I would like to know what specific kit? This seems like it would be a great substitute for when a regular camera isn't possible.


----------



## 407370 (Oct 4, 2014)

The link goes straight to the kit.

I am fascinated by your post. What is a regular camera?


----------



## Flyextreme (Oct 4, 2014)

407370 said:


> The link goes straight to the kit.
> 
> I am fascinated by your post. What is a regular camera?



I suppose I was thinking a standard DSLR as opposed to a phone.

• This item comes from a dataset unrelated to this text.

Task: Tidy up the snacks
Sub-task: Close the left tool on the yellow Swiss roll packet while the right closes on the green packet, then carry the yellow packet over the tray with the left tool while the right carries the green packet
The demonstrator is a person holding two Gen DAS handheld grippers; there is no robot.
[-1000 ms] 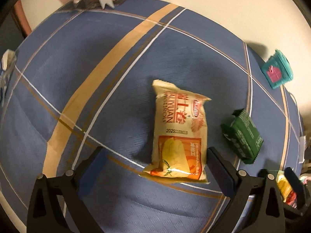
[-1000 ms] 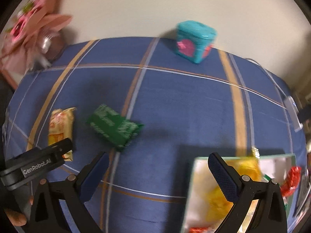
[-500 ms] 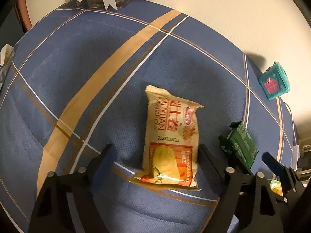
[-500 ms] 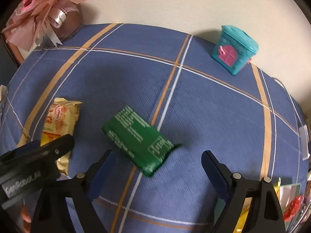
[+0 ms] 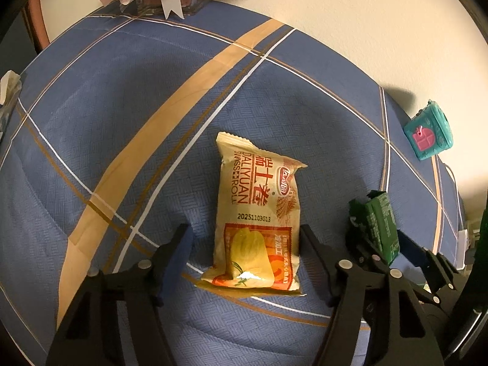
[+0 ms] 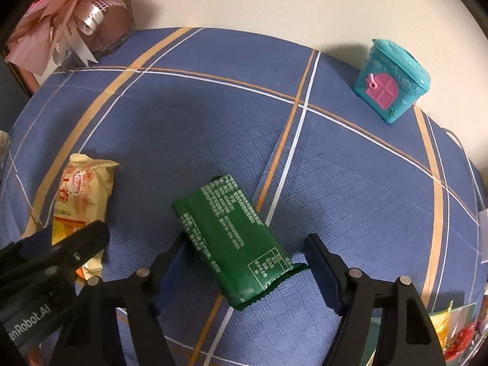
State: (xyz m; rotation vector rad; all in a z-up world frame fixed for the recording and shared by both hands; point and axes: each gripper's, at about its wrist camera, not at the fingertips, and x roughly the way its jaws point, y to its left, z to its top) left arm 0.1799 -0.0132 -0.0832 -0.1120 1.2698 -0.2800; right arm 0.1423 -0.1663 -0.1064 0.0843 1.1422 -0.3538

I've been considering something like this for my phone Sony DSC-QX10 Lens-Style Digital Camera (Black) B&H Photo Video


----------



## 407370 (Oct 4, 2014)

In the particular context of these pics I could not have used a DSLR as it would have been way too intrusive. 

The reason I asked is because I have never understood the difference using a particular camera makes to someone looking at a picture.


----------



## Flyextreme (Oct 5, 2014)

407370 said:


> In the particular context of these pics I could not have used a DSLR as it would have been way too intrusive.
> 
> The reason I asked is because I have never understood the difference using a particular camera makes to someone looking at a picture.



Exactly my point. This would be a good substitute for a full size camera, when a "regular" camera isn't practical.

The difference would matter to the one taking the picture and not so much the one viewing the image.


----------



## 407370 (Oct 5, 2014)

I dont own a lot of photography equipment so the macro lense is cheap and suits my style.


----------



## Flyextreme (Oct 5, 2014)

407370 said:


> I dont own a lot of photography equipment so the macro lense is cheap and suits my style.



It seems to be working very well and is perfect for lots of situations.


----------



## 407370 (Oct 5, 2014)

Flyextreme said:


> 407370 said:
> 
> 
> > I dont own a lot of photography equipment so the macro lense is cheap and suits my style.
> ...


Thank You I try


----------